◆ Task statement ◆
Print the data exactly as written, but leave out each picture.

◆ Input data ◆
((

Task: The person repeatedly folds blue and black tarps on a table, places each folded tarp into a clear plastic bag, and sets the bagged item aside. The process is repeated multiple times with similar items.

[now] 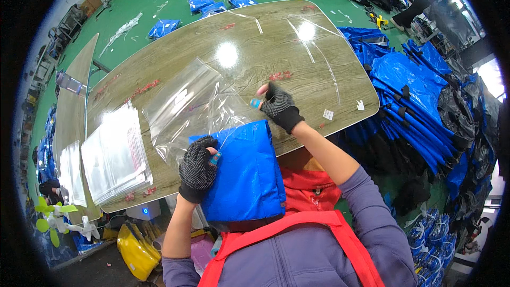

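Observation:
A clear plastic bag (186, 101) lies flat on the wood-patterned table, its near end against a folded blue tarp-like bundle (241, 175). The bundle rests at the table's near edge, close to my body. My left hand (197, 169), in a dark dotted glove with bare fingertips, is closed at the bag's near left corner, beside the bundle's upper left. Beyond the bundle's upper right corner is my right hand (279, 105), gloved alike, over the table. Its thumb and a fingertip are apart, with nothing visible between them. Coloured wraps show on both thumbs.
A stack of clear bags (114, 154) lies on the table's left, with a label (328, 114) at right. Blue packets (201, 2) lie on the green floor beyond. Blue folded goods (409, 85) pile up on the right. A small green fan (53, 210) stands at lower left.

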A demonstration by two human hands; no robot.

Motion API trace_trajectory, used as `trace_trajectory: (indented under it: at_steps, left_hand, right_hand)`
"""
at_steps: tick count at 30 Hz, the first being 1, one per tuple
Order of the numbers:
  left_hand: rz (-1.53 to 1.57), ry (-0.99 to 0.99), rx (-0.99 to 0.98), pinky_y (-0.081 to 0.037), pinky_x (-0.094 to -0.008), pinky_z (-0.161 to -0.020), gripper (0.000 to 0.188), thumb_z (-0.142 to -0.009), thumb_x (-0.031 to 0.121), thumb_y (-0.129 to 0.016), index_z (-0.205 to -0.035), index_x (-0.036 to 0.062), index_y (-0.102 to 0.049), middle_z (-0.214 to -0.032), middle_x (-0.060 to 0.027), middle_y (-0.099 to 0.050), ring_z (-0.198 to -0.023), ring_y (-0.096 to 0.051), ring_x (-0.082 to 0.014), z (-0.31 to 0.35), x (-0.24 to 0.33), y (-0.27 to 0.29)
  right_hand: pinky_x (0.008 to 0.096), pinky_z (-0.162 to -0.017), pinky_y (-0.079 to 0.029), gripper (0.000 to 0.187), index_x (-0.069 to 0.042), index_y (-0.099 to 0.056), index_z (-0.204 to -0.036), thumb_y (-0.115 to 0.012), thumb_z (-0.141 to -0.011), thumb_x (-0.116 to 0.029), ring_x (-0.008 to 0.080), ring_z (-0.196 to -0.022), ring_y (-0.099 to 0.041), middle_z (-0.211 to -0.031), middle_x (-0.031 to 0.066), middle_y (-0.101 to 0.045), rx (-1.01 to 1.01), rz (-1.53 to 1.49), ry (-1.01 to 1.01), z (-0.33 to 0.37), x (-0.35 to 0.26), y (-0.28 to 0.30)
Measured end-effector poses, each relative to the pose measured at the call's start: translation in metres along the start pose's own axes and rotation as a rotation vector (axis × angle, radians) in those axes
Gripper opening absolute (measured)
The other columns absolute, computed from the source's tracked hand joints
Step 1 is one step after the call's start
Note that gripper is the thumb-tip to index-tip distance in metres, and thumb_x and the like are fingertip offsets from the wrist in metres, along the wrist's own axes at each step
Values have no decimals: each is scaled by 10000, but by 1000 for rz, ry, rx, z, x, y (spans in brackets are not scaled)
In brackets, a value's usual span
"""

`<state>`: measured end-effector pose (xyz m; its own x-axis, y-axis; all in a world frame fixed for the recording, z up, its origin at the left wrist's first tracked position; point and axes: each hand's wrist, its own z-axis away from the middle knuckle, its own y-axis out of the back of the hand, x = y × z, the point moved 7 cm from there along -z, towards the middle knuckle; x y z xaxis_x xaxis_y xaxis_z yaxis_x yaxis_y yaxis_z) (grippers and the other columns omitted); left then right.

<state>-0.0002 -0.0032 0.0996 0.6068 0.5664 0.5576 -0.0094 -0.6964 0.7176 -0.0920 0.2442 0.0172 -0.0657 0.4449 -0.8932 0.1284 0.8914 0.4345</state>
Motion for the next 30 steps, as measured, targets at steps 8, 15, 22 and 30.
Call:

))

◆ Result for this task ◆
Task: The person repeatedly folds blue and black tarps on a table, places each folded tarp into a clear plastic bag, and sets the bagged item aside. The process is repeated multiple times with similar items.

[now] 

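Observation:
A clear plastic bag (186, 101) lies flat on the wood-patterned table, its near end against a folded blue tarp-like bundle (241, 175). The bundle rests at the table's near edge, close to my body. My left hand (197, 169), in a dark dotted glove with bare fingertips, is closed at the bag's near left corner, beside the bundle's upper left. Beyond the bundle's upper right corner is my right hand (279, 105), gloved alike, over the table. Its thumb and a fingertip are apart, with nothing visible between them. Coloured wraps show on both thumbs.
A stack of clear bags (114, 154) lies on the table's left, with a label (328, 114) at right. Blue packets (201, 2) lie on the green floor beyond. Blue folded goods (409, 85) pile up on the right. A small green fan (53, 210) stands at lower left.
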
A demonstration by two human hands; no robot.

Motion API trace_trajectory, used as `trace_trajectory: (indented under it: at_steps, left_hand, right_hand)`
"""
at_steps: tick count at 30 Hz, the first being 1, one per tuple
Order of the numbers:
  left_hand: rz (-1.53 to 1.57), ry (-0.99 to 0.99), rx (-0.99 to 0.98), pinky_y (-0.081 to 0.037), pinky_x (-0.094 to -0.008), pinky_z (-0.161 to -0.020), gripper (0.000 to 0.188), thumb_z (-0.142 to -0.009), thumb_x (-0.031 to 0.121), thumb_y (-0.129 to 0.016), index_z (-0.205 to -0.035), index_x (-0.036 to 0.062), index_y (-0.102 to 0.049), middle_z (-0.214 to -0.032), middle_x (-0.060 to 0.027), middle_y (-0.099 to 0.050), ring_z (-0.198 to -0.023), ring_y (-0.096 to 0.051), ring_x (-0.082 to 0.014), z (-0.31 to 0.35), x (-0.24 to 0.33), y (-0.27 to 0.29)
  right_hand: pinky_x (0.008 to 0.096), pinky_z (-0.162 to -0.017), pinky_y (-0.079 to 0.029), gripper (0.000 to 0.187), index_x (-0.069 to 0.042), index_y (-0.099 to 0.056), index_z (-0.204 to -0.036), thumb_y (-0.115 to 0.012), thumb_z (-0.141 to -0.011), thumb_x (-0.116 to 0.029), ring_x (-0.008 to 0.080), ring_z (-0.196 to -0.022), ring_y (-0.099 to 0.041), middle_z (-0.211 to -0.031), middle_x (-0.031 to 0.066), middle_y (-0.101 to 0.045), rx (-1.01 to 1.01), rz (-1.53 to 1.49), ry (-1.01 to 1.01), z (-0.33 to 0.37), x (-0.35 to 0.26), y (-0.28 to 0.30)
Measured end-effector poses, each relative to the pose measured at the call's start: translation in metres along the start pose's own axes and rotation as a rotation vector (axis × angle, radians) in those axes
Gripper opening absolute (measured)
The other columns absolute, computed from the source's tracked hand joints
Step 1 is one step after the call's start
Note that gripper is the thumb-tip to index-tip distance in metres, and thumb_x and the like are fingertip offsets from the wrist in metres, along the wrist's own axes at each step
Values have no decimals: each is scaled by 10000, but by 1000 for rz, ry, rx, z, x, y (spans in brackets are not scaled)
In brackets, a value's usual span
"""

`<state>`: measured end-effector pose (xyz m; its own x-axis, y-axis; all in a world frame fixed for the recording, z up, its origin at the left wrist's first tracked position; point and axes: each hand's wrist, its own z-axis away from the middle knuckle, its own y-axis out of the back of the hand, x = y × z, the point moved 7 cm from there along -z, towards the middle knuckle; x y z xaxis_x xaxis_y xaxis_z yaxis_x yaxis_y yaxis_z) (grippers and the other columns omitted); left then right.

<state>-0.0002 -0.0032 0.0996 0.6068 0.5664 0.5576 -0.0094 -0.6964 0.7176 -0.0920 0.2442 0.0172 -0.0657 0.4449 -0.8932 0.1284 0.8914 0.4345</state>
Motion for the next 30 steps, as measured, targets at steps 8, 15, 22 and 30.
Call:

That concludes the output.